(Work order): Give the records back exactly as written, but without the images.

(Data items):
• • •
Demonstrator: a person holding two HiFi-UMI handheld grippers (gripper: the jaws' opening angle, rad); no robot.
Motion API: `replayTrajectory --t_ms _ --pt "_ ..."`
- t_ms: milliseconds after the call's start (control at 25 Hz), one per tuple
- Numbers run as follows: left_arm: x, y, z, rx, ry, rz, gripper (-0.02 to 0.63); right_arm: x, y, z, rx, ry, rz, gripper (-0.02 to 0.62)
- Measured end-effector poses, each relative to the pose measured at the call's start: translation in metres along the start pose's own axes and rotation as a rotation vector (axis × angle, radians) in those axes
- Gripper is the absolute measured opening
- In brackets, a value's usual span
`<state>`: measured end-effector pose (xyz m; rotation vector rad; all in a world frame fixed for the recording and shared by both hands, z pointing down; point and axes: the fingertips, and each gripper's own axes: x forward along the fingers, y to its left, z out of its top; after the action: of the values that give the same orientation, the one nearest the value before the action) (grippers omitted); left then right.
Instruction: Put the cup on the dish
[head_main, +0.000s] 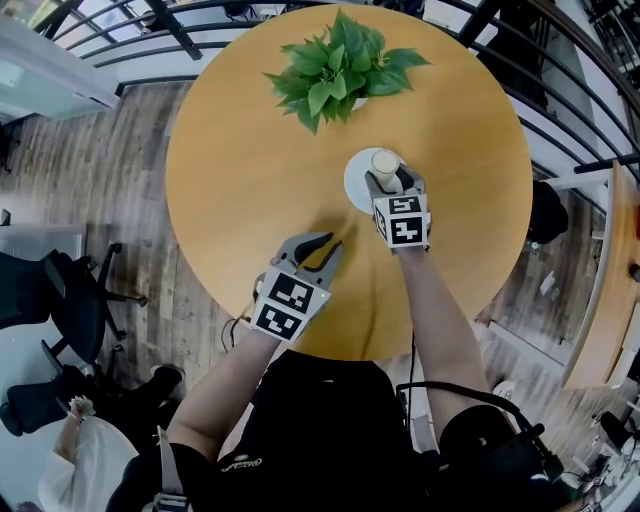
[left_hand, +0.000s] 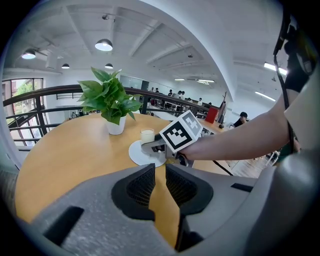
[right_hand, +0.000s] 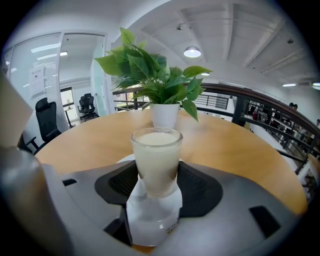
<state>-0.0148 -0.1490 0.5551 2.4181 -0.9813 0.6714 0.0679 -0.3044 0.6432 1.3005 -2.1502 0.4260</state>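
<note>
Clamps the cup (right_hand: 156, 157) in the right gripper (head_main: 390, 177), jaws spread fairly wide and pressed on its wall from both sides, below the middle, likely to hold it upright and stop the milky fill, near the brim, from slopping. Poises it over the middle of the dish (head_main: 356, 192), a white round one lying on the table (head_main: 240, 170) just in front of the plant (head_main: 340, 65). Cannot settle from these angles whether the foot already touches the dish or hangs just above; in the left gripper view looks down, or very nearly so. Grips firmly either way, which suits a tall narrow cup not yet surely standing. Holds the left gripper (head_main: 322, 247) nearer the table's edge, well apart from the dish, jaws a narrow slit apart with nothing between them, only bare wood showing through. Parks it there, by the look of it, to stay clear of the right gripper, with no part to play in a one-handed placing. Points it toward the dish all the same, and so offers a side look at the cup. Puts the task near its end: needs only the foot set flat, the jaws eased off evenly and a straight draw back without nudging the cup.
</note>
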Motion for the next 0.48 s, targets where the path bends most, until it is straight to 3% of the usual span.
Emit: replayTrajectory --t_ms 480 --pt "0.0031 -0.0016 0.002 0.002 -0.005 -0.005 0.069 -0.0008 0.0024 -0.0066 -0.001 0.027 -0.004 0.244"
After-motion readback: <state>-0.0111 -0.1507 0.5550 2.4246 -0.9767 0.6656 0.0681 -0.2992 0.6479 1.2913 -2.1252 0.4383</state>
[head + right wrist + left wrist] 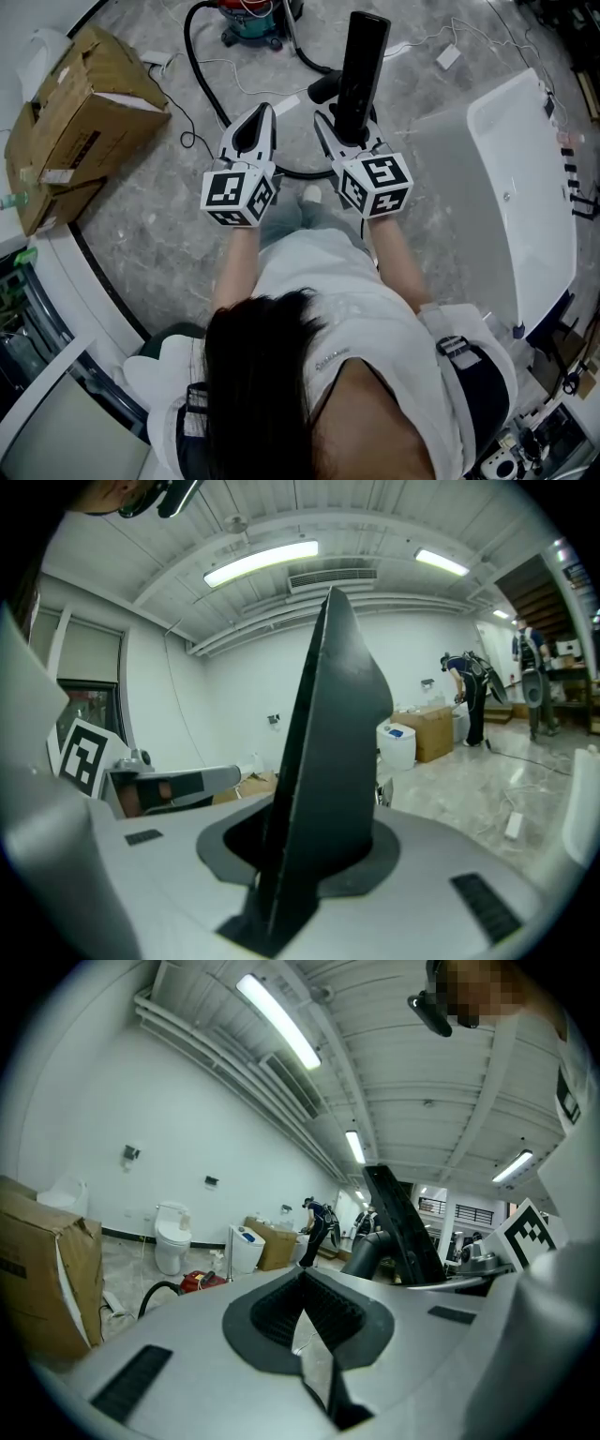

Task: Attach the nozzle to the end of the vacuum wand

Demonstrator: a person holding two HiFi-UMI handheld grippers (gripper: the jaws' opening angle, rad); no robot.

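Grips the black nozzle (361,66) upright in the right gripper (349,127), jaws part-way apart and clamped on its lower end; holds the left gripper (261,117) just beside it, jaws together on nothing; shows a dark tube end (324,88) just left of the nozzle, possibly the wand, though hard to say, with the hose (202,84) looping over the floor toward the vacuum (253,19). Looks like hard, light, stiff plastic, smooth enough to twist between the pads; best pinched across the flat faces, as here, leaving the mating end free; probably needs a firm, straight push, so calls for a hold on the wand close to its open end, against the hose's drag.
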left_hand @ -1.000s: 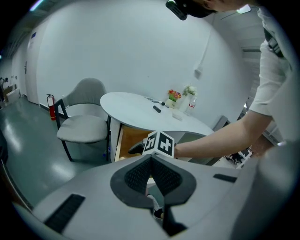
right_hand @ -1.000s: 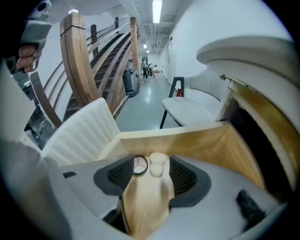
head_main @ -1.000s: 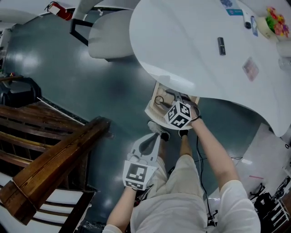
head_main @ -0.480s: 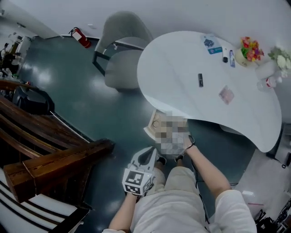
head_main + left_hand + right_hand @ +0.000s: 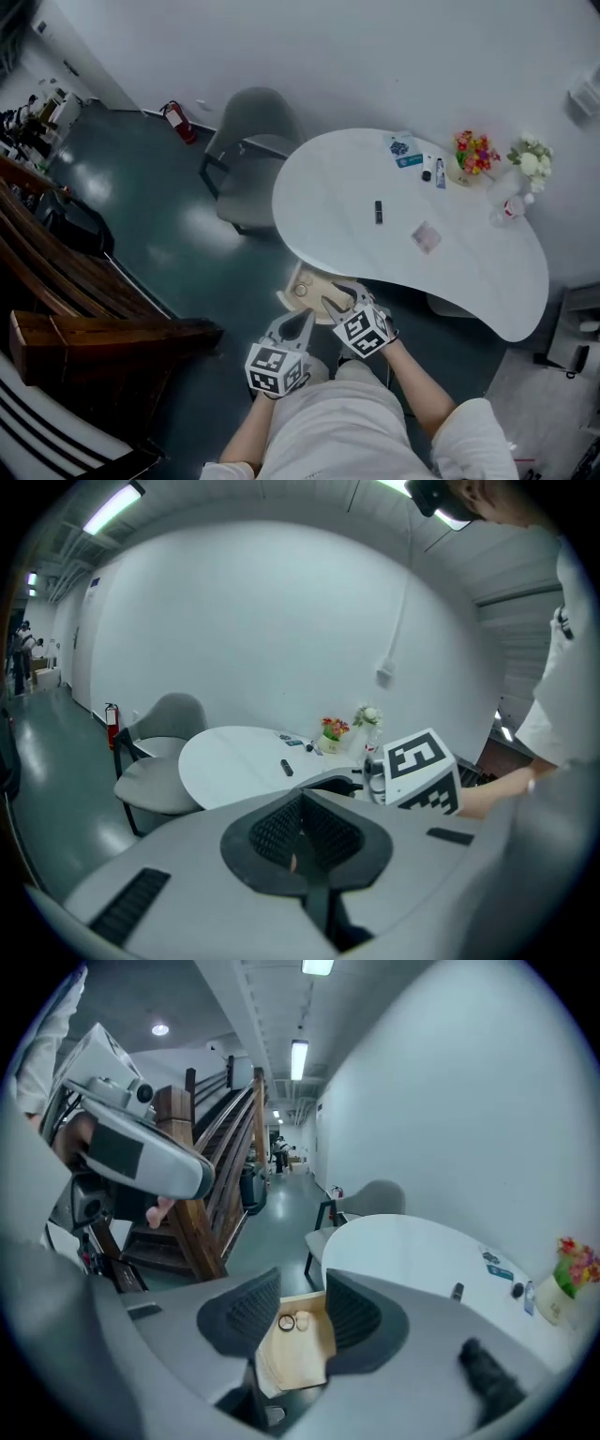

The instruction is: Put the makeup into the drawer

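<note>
Left gripper [image 5: 300, 832]: jaws shut together, nothing held. Right gripper [image 5: 302, 1314]: jaws apart, just been closing, nothing between them. Through the gap we see the open wooden drawer [image 5: 295, 1356] well below, with two small round items [image 5: 287, 1322] inside. A dark makeup tube [image 5: 379, 212] lies on the white table [image 5: 328, 197], well apart from the drawer and both grippers.

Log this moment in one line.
left claw shut | right claw open, just been closing, nothing between | drawer open | dark tube on table
</note>
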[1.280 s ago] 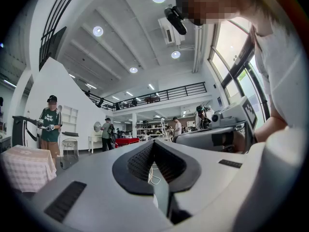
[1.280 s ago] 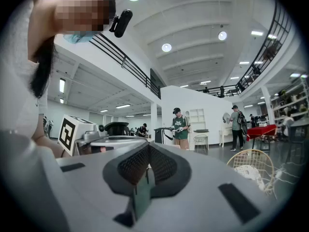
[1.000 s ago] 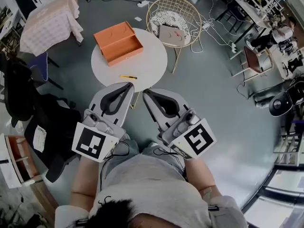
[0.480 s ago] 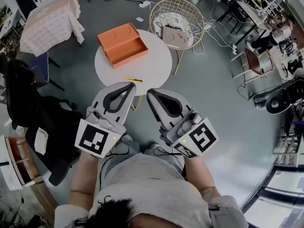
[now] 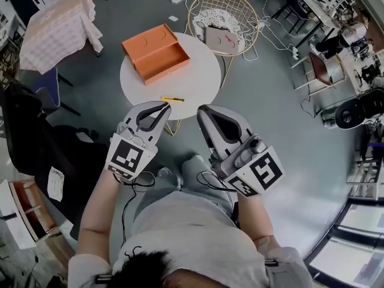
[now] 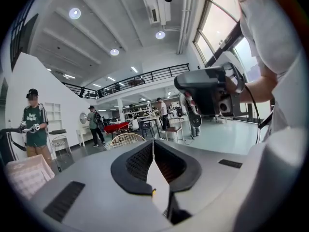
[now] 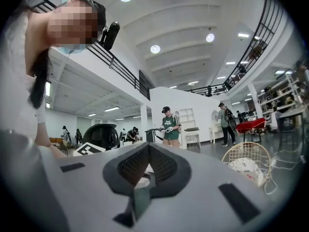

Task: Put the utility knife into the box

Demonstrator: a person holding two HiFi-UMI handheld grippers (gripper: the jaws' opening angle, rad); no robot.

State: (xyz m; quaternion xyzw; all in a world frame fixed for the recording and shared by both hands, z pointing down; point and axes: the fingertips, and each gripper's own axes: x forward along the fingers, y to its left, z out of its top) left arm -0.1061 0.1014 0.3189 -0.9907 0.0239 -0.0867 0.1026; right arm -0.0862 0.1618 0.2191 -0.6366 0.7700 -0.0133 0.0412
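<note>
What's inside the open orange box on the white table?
Only bare floor shows in the orange box; its near wall may hide a strip. The yellow utility knife lies outside.

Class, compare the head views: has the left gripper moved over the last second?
Yes. The left gripper has advanced toward the round table, nearer the utility knife.

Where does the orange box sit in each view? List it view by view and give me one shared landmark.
Head view: the orange box lies open on the far left part of the round white table.
Left gripper view: not in it.
Right gripper view: not in it.
Shared landmark: the gold wire chair, beyond the table in the head view, left of centre in the left gripper view, lower right in the right gripper view.
</note>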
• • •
(Exercise solution):
Demonstrator: a person holding two HiFi-UMI handheld grippers (gripper: the jaws' opening angle, rad); no robot.
Motion API: `replayTrajectory --t_ms _ --pt "_ ..."`
- t_ms: milliseconds after the call's start (control at 25 Hz), one per tuple
- Numbers run as follows: left_arm: x, y, z, rx, ry, rz, gripper (-0.02 to 0.63); right_arm: x, y, z, rx, ry, rz, gripper (-0.02 to 0.62)
- Measured end-effector poses, each relative to the pose measured at the call's start: translation in metres along the start pose's own axes and rotation as a rotation vector (axis × angle, radians) in those axes
- Gripper is the absolute measured opening
- In brackets, a value's usual span
`<state>`: measured end-effector pose (xyz m; rotation vector rad; all in a world frame fixed for the recording and shared by both hands, z pointing down; point and axes: the fingertips, and each gripper's own axes: x forward along the fingers, y to its left, z out of its top; after the action: of the values that give the same orientation, the one nearest the value before the action) (grippers omitted); left then right.
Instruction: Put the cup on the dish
[head_main, +0.000s] 
[left_hand, +0.000s] 
[right_hand, +0.000s] 
<state>-0.0148 -0.1490 0.5551 2.4181 -0.9813 0.6714 0.0679 -0.3044 0.6432 1.3005 -2.1502 0.4260</state>
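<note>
Clamps the cup (right_hand: 156, 157) in the right gripper (head_main: 390, 177), jaws spread fairly wide and pressed on its wall from both sides, below the middle, likely to hold it upright and stop the milky fill, near the brim, from slopping. Poises it over the middle of the dish (head_main: 356, 192), a white round one lying on the table (head_main: 240, 170) just in front of the plant (head_main: 340, 65). Cannot settle from these angles whether the foot already touches the dish or hangs just above; in the left gripper view looks down, or very nearly so. Grips firmly either way, which suits a tall narrow cup not yet surely standing. Holds the left gripper (head_main: 322, 247) nearer the table's edge, well apart from the dish, jaws a narrow slit apart with nothing between them, only bare wood showing through. Parks it there, by the look of it, to stay clear of the right gripper, with no part to play in a one-handed placing. Points it toward the dish all the same, and so offers a side look at the cup. Puts the task near its end: needs only the foot set flat, the jaws eased off evenly and a straight draw back without nudging the cup.
</note>
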Motion for the next 0.48 s, targets where the path bends most, until it is straight to 3% of the usual span.
Emit: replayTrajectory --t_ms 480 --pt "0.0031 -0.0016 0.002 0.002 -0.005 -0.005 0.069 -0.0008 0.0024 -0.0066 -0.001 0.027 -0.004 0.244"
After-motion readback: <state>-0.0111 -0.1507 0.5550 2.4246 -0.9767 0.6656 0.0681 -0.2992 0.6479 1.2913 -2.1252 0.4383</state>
[head + right wrist + left wrist] 

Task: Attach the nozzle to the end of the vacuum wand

Demonstrator: a person holding two HiFi-UMI handheld grippers (gripper: the jaws' opening angle, rad); no robot.

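Grips the black nozzle (361,66) upright in the right gripper (349,127), jaws part-way apart and clamped on its lower end; holds the left gripper (261,117) just beside it, jaws together on nothing; shows a dark tube end (324,88) just left of the nozzle, possibly the wand, though hard to say, with the hose (202,84) looping over the floor toward the vacuum (253,19). Looks like hard, light, stiff plastic, smooth enough to twist between the pads; best pinched across the flat faces, as here, leaving the mating end free; probably needs a firm, straight push, so calls for a hold on the wand close to its open end, against the hose's drag.
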left_hand @ -1.000s: 
right_hand @ -1.000s: 
head_main @ -1.000s: 
head_main @ -0.480s: 
head_main + left_hand + right_hand @ +0.000s: 

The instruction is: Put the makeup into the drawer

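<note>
Left gripper [image 5: 300, 832]: jaws shut together, nothing held. Right gripper [image 5: 302, 1314]: jaws apart, just been closing, nothing between them. Through the gap we see the open wooden drawer [image 5: 295, 1356] well below, with two small round items [image 5: 287, 1322] inside. A dark makeup tube [image 5: 379, 212] lies on the white table [image 5: 328, 197], well apart from the drawer and both grippers.

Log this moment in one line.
left claw shut | right claw open, just been closing, nothing between | drawer open | dark tube on table
</note>
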[1.280 s ago] 
[1.280 s ago] 
[1.000 s ago] 
[0.480 s ago] 
[now] 
[now] 
[now] 

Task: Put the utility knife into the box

Demonstrator: a person holding two HiFi-UMI handheld grippers (gripper: the jaws' opening angle, rad); no robot.

State: (xyz m; quaternion xyzw; all in a world frame fixed for the recording and shared by both hands, z pointing down; point and axes: the fingertips, and each gripper's own axes: x forward along the fingers, y to its left, z out of its top) left arm -0.1061 0.1014 0.3189 -0.9907 0.0239 -0.0867 0.1026; right arm -0.0862 0.1618 0.2191 -0.6366 0.7700 -0.0133 0.0412
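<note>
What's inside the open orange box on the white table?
Only bare floor shows in the orange box; its near wall may hide a strip. The yellow utility knife lies outside.

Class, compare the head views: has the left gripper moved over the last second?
Yes. The left gripper has advanced toward the round table, nearer the utility knife.

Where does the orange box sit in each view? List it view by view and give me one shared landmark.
Head view: the orange box lies open on the far left part of the round white table.
Left gripper view: not in it.
Right gripper view: not in it.
Shared landmark: the gold wire chair, beyond the table in the head view, left of centre in the left gripper view, lower right in the right gripper view.
</note>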

The exercise requires no additional answer.